Vous avez une jolie femme, vous êtes jeune et…

Il secouait la tête d’un air lugubre.

— Je suis seul en fait, très seul.

Elle restait sur l’image de Magali Arbas. Cette pétasse n’avait pas une tête de femme prête à aider sa voisine et à livrer les mômes des autres à l’école. Donc, elle aussi forçait sa nature.

— Désolée, monsieur Arbas, et merci pour les clés.

Elle referma la porte et revint songeuse vers la cuisine.

— Pauvre conne, dit Manuel déboulant silencieux de la vis, tu avais une occasion superbe de pénétrer chez lui.

Tu rates toutes les occases.

CHAPITRE XV

C’était la classe au-dessus, du Louis-Philippe neuf avec une esquisse de fantaisie dans le choix des couleurs, des objets, des tableautins. Du rétro avec la salle à manger bistrot du coin mais malgré tout pas de folie excessive ni de délire. Tout à fait dans la note de Pierre et Magali Arbas.
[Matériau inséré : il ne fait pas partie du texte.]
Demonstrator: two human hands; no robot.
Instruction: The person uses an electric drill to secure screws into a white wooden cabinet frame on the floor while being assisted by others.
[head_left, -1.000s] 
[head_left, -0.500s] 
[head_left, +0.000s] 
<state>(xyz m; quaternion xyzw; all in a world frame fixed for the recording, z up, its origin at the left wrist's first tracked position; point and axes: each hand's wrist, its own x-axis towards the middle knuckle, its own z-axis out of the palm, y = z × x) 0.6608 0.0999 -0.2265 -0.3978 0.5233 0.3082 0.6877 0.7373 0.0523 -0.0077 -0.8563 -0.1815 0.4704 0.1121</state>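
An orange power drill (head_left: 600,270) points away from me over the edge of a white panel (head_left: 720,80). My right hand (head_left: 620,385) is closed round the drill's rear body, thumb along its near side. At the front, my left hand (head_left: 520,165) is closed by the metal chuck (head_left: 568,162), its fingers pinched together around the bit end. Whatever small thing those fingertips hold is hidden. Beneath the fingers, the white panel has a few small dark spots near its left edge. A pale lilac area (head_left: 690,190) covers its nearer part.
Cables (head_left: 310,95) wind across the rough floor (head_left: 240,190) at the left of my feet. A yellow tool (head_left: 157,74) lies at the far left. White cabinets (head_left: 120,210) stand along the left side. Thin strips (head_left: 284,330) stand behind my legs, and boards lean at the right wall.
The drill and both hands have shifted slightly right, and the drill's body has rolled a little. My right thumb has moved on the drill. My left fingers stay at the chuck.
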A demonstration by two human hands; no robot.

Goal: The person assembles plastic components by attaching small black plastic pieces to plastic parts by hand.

— Je suis ravi que vous ayez finalement réfléchi… Je me traitais déjà de maladroit.

Elle arrivait furieuse d’obéir à Manuel comme une gamine et celui-là y allait de ses ronds de jambes, de ses prévenances, l’installait dans un bon fauteuil en tapisserie, s’enquérait de ses désirs. Chez lui il craquait, devenait aérien, léger malgré les trois-pièces. En un clin d’œil il réunit les ingrédients du thé, les fameux gâteaux qu’elle lorgna avec soupçon comme si elle les avait déjà rencontrés au coin d’un rayon de supermarché.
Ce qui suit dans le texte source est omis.